Could you reproduce the lines below from the one with "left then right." through the one with "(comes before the"? Keep both ends and add nothing.

▶ [DATA BELOW]
---

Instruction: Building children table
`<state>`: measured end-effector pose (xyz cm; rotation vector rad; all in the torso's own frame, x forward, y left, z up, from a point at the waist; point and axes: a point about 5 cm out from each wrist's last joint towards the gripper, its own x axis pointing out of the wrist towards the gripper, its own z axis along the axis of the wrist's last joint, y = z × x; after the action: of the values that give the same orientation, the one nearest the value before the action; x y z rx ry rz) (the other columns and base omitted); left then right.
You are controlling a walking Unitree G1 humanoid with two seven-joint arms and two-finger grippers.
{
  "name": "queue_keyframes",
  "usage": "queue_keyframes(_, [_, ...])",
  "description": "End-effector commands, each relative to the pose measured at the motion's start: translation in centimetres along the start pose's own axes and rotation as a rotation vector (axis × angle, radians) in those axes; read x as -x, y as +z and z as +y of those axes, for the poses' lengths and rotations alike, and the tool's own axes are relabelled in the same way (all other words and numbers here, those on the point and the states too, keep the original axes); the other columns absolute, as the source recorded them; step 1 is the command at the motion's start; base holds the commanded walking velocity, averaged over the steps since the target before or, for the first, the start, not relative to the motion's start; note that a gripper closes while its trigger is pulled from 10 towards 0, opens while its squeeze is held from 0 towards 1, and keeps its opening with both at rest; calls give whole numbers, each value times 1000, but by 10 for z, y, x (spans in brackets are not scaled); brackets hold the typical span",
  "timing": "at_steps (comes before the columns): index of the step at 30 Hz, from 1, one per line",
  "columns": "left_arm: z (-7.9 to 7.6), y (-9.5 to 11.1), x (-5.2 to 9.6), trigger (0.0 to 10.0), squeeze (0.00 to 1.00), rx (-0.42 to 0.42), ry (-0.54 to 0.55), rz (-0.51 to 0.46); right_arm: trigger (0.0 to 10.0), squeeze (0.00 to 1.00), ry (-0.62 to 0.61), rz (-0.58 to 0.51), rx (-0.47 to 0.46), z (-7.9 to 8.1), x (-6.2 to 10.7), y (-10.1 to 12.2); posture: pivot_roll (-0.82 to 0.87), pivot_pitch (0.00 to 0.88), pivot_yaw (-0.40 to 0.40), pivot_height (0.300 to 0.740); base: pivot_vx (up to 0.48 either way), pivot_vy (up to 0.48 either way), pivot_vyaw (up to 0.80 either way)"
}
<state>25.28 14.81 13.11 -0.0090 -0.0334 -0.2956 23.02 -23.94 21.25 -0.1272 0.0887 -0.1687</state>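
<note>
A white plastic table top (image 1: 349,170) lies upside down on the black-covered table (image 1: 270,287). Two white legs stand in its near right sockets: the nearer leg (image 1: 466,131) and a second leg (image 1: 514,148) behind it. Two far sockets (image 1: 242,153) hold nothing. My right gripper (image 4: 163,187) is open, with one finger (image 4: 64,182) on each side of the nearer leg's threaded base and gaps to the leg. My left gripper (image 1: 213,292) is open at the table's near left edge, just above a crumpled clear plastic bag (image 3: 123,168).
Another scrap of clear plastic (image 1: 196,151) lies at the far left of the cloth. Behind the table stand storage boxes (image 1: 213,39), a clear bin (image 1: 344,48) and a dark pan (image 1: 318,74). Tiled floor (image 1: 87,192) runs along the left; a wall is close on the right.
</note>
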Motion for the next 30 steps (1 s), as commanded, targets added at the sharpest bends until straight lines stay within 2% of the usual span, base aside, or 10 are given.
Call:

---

▶ [SOLUTION TO THE EXERCISE]
`<state>`: measured end-effector pose (xyz cm; rotation vector rad; all in the torso's own frame, x forward, y left, z up, from a point at the waist; point and axes: a point about 5 cm out from each wrist's last joint towards the gripper, its own x axis pointing out of the wrist towards the gripper, its own z axis along the axis of the wrist's last joint, y = z × x; after the action: of the values that give the same orientation, the one nearest the value before the action; x y z rx ry rz) (the other columns and base omitted); left then right.
You are controlling a walking Unitree G1 humanoid with two seven-joint arms and two-finger grippers.
{
  "name": "queue_keyframes",
  "usage": "queue_keyframes(_, [_, ...])",
  "description": "End-effector commands, each relative to the pose measured at the motion's start: translation in centimetres along the start pose's own axes and rotation as a rotation vector (axis × angle, radians) in those axes; read x as -x, y as +z and z as +y of those axes, for the poses' lengths and rotations alike, and the tool's own axes are relabelled in the same way (all other words and numbers here, those on the point and the states too, keep the original axes); the other columns absolute, as the source recorded them; step 1 is the command at the motion's start; base holds the commanded walking velocity, averaged over the steps since the target before or, for the first, the start, not relative to the motion's start; note that a gripper closes while its trigger is pulled from 10 towards 0, opens while its squeeze is held from 0 towards 1, and keeps its opening with both at rest; calls give whole numbers, each value times 1000, but by 10 for z, y, x (spans in brackets are not scaled); brackets hold the typical span",
  "timing": "at_steps (comes before the columns): index of the step at 30 Hz, from 1, one per line",

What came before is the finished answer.